Faithfully repeat all of the records, as they are written below.

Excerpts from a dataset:
BEGIN
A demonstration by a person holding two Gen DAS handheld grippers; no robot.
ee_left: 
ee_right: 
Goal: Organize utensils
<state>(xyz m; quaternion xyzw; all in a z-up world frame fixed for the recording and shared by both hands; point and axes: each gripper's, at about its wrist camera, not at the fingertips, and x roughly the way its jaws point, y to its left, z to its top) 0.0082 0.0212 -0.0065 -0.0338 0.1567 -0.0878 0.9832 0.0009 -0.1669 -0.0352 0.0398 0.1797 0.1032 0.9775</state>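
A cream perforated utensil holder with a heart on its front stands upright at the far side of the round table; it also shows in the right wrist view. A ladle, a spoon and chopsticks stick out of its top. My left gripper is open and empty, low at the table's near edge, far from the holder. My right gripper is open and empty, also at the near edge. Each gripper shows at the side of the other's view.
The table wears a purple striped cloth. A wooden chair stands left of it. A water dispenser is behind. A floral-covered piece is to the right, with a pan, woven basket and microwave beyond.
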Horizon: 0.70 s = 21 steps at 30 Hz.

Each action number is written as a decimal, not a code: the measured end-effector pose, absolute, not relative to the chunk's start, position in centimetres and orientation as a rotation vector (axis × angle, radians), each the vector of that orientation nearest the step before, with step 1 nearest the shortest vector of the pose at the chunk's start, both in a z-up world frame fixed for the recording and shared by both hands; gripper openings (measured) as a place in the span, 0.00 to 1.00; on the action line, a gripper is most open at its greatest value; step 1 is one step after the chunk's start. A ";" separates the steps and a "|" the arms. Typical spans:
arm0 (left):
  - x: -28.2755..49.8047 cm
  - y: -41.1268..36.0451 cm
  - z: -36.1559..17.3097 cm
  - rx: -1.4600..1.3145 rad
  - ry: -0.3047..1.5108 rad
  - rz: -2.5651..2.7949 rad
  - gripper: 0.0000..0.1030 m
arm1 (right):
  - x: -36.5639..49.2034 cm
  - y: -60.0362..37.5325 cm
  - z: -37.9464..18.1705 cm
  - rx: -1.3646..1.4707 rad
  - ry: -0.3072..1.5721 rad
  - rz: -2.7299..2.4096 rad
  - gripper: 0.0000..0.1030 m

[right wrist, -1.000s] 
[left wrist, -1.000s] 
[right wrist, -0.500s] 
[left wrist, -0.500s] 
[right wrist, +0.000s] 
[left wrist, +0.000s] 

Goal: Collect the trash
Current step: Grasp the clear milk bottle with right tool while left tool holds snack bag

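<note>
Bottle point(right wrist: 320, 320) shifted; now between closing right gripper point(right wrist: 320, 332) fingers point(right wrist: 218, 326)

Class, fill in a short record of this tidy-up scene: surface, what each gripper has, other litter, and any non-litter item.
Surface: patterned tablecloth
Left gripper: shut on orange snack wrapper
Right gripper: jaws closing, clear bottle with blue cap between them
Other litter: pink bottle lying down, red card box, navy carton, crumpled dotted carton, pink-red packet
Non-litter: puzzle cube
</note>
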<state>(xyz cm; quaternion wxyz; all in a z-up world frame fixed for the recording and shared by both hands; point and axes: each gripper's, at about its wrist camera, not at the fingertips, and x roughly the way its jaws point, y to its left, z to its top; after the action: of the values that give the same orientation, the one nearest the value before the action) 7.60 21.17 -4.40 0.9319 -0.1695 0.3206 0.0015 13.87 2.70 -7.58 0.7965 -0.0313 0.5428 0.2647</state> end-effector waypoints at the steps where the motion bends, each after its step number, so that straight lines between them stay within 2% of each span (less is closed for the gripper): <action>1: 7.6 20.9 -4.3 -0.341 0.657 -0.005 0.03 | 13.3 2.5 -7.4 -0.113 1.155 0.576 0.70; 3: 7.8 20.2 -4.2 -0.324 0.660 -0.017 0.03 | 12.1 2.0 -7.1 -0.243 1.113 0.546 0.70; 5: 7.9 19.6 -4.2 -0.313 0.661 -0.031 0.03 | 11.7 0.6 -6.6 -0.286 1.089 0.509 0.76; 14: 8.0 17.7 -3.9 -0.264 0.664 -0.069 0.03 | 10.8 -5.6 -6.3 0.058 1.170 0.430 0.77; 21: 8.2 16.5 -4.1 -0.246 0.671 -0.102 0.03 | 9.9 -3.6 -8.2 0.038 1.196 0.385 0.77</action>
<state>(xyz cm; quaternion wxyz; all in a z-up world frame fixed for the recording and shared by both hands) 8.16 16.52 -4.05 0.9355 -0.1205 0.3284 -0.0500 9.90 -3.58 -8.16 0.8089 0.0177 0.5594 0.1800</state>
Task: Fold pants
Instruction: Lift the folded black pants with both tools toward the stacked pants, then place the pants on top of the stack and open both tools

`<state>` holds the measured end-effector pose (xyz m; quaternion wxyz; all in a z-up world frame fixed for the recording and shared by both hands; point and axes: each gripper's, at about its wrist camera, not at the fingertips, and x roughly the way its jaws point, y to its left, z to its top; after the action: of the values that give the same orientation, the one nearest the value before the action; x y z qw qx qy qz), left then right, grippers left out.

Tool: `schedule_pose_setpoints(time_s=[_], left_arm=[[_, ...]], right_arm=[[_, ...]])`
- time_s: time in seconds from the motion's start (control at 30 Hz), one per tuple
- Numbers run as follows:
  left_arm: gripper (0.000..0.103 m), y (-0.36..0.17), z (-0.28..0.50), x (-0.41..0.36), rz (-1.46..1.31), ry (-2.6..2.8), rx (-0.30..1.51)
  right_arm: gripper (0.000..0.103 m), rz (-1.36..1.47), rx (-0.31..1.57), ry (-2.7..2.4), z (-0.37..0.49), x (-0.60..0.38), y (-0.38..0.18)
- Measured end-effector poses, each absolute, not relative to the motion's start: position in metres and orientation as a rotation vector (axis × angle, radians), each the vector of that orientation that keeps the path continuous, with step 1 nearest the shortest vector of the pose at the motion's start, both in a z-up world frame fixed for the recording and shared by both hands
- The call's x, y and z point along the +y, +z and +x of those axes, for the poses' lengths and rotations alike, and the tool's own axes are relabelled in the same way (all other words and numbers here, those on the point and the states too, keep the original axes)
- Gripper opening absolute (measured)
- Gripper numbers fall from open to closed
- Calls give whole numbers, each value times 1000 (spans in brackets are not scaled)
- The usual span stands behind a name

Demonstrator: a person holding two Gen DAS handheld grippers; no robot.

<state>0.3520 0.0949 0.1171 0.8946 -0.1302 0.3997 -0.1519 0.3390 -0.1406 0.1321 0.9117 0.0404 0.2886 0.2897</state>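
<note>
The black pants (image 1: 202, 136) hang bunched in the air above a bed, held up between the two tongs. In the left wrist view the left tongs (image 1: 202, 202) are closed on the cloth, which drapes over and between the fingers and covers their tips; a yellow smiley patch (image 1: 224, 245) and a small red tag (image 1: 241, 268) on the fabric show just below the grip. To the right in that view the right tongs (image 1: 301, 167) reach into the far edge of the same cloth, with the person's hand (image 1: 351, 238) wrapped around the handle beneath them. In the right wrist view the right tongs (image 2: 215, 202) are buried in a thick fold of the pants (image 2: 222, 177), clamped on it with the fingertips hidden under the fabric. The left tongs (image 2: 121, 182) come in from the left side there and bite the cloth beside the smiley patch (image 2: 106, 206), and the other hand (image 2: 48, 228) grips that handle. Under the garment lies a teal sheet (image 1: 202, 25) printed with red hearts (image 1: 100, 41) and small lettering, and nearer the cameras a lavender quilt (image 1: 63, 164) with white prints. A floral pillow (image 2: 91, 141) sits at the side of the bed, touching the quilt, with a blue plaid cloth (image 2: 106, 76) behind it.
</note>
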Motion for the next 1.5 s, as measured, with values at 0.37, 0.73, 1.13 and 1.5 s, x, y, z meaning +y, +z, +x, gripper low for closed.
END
Answer —
A demonstration by a person holding two Gen DAS handheld grippers; no robot.
ee_left: 
ee_right: 
Goal: Organize utensils
<state>(xyz m; quaternion xyzw; all in a z-up world frame fixed for the recording and shared by both hands; point and axes: each gripper's, at about its wrist camera, not at the fingertips, and x roughly the way its jaws point, y to its left, z to its top) 0.0082 0.0212 -0.0065 -0.0338 0.1567 -0.0878 0.9832 0.0009 -0.1669 -0.0352 0.0398 0.1797 0.1032 0.9775</state>
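A cream perforated utensil holder with a heart on its front stands upright at the far side of the round table; it also shows in the right wrist view. A ladle, a spoon and chopsticks stick out of its top. My left gripper is open and empty, low at the table's near edge, far from the holder. My right gripper is open and empty, also at the near edge. Each gripper shows at the side of the other's view.
The table wears a purple striped cloth. A wooden chair stands left of it. A water dispenser is behind. A floral-covered piece is to the right, with a pan, woven basket and microwave beyond.
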Horizon: 0.70 s = 21 steps at 30 Hz.

Each action number is written as a decimal, not a code: the measured end-effector pose, absolute, not relative to the chunk's start, position in centimetres and orientation as a rotation vector (axis × angle, radians), each the vector of that orientation nearest the step before, with step 1 nearest the shortest vector of the pose at the chunk's start, both in a z-up world frame fixed for the recording and shared by both hands; gripper openings (measured) as a place in the span, 0.00 to 1.00; on the action line, a gripper is most open at its greatest value; step 1 is one step after the chunk's start. A ";" separates the steps and a "|" the arms. Typical spans:
arm0 (left):
  - x: -28.2755..49.8047 cm
  - y: -41.1268..36.0451 cm
  - z: -36.1559..17.3097 cm
  - rx: -1.4600..1.3145 rad
  - ry: -0.3047..1.5108 rad
  - rz: -2.5651..2.7949 rad
  - gripper: 0.0000..0.1030 m
arm1 (right):
  - x: -36.5639..49.2034 cm
  - y: -60.0362..37.5325 cm
  - z: -37.9464..18.1705 cm
  - rx: -1.3646..1.4707 rad
  - ry: -0.3072..1.5721 rad
  - rz: -2.7299..2.4096 rad
  - gripper: 0.0000..0.1030 m

[right wrist, -1.000s] 
[left wrist, -1.000s] 
[right wrist, -0.500s] 
[left wrist, -0.500s] 
[right wrist, +0.000s] 
[left wrist, +0.000s] 

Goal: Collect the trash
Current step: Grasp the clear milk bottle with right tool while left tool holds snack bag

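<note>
Bottle point(right wrist: 320, 320) shifted; now between closing right gripper point(right wrist: 320, 332) fingers point(right wrist: 218, 326)

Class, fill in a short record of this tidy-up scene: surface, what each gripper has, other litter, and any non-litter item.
Surface: patterned tablecloth
Left gripper: shut on orange snack wrapper
Right gripper: jaws closing, clear bottle with blue cap between them
Other litter: pink bottle lying down, red card box, navy carton, crumpled dotted carton, pink-red packet
Non-litter: puzzle cube
</note>
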<state>(xyz cm; quaternion wxyz; all in a z-up world frame fixed for the recording and shared by both hands; point and axes: each gripper's, at about its wrist camera, not at the fingertips, and x roughly the way its jaws point, y to its left, z to its top; after the action: of the values that give the same orientation, the one nearest the value before the action) 7.60 21.17 -4.40 0.9319 -0.1695 0.3206 0.0015 13.87 2.70 -7.58 0.7965 -0.0313 0.5428 0.2647</state> end-effector waypoints at the steps where the motion bends, each after its step number, so that straight lines between them stay within 2% of each span (less is closed for the gripper): <action>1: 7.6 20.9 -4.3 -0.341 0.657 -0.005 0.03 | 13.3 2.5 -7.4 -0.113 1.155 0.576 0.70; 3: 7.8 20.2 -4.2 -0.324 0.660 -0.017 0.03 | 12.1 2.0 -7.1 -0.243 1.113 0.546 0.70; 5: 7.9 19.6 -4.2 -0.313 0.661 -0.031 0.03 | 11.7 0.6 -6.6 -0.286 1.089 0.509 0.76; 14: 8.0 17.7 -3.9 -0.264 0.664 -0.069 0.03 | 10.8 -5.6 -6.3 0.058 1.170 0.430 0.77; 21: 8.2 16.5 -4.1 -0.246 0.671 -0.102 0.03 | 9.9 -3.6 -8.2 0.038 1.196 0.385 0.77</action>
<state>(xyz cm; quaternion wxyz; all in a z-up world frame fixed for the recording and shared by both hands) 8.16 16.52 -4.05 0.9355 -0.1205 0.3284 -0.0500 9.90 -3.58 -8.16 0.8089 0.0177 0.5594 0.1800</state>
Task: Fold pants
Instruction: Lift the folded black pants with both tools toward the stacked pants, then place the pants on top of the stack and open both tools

`<state>` holds the measured end-effector pose (xyz m; quaternion wxyz; all in a z-up world frame fixed for the recording and shared by both hands; point and axes: each gripper's, at about its wrist camera, not at the fingertips, and x roughly the way its jaws point, y to its left, z to its top; after the action: of the values that give the same orientation, the one nearest the value before the action; x y z qw qx qy qz), left then right, grippers left out.

Tool: `schedule_pose_setpoints(time_s=[_], left_arm=[[_, ...]], right_arm=[[_, ...]])`
- time_s: time in seconds from the motion's start (control at 30 Hz), one per tuple
- Numbers run as follows:
  left_arm: gripper (0.000..0.103 m), y (-0.36..0.17), z (-0.28..0.50), x (-0.41..0.36), rz (-1.46..1.31), ry (-2.6..2.8), rx (-0.30..1.51)
  right_arm: gripper (0.000..0.103 m), rz (-1.36..1.47), rx (-0.31..1.57), ry (-2.7..2.4), z (-0.37..0.49), x (-0.60..0.38), y (-0.38..0.18)
- Measured end-effector poses, each absolute, not relative to the motion's start: position in metres and orientation as a rotation vector (axis × angle, radians), each the vector of that orientation that keeps the path continuous, with step 1 nearest the shortest vector of the pose at the motion's start, both in a z-up world frame fixed for the recording and shared by both hands
- The call's x, y and z point along the +y, +z and +x of those axes, for the poses' lengths and rotations alike, and the tool's own axes are relabelled in the same way (all other words and numbers here, those on the point and the states too, keep the original axes)
- Gripper opening absolute (measured)
- Gripper numbers fall from open to closed
- Calls give whole numbers, each value times 1000 (spans in brackets are not scaled)
- The usual span stands behind a name

Demonstrator: a person holding two Gen DAS handheld grippers; no robot.

<state>0.3520 0.0949 0.1171 0.8946 -0.1302 0.3997 -0.1519 0.3390 -0.1406 0.1321 0.9117 0.0404 0.2886 0.2897</state>
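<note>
The black pants (image 1: 202, 136) hang bunched in the air above a bed, held up between the two tongs. In the left wrist view the left tongs (image 1: 202, 202) are closed on the cloth, which drapes over and between the fingers and covers their tips; a yellow smiley patch (image 1: 224, 245) and a small red tag (image 1: 241, 268) on the fabric show just below the grip. To the right in that view the right tongs (image 1: 301, 167) reach into the far edge of the same cloth, with the person's hand (image 1: 351, 238) wrapped around the handle beneath them. In the right wrist view the right tongs (image 2: 215, 202) are buried in a thick fold of the pants (image 2: 222, 177), clamped on it with the fingertips hidden under the fabric. The left tongs (image 2: 121, 182) come in from the left side there and bite the cloth beside the smiley patch (image 2: 106, 206), and the other hand (image 2: 48, 228) grips that handle. Under the garment lies a teal sheet (image 1: 202, 25) printed with red hearts (image 1: 100, 41) and small lettering, and nearer the cameras a lavender quilt (image 1: 63, 164) with white prints. A floral pillow (image 2: 91, 141) sits at the side of the bed, touching the quilt, with a blue plaid cloth (image 2: 106, 76) behind it.
</note>
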Motion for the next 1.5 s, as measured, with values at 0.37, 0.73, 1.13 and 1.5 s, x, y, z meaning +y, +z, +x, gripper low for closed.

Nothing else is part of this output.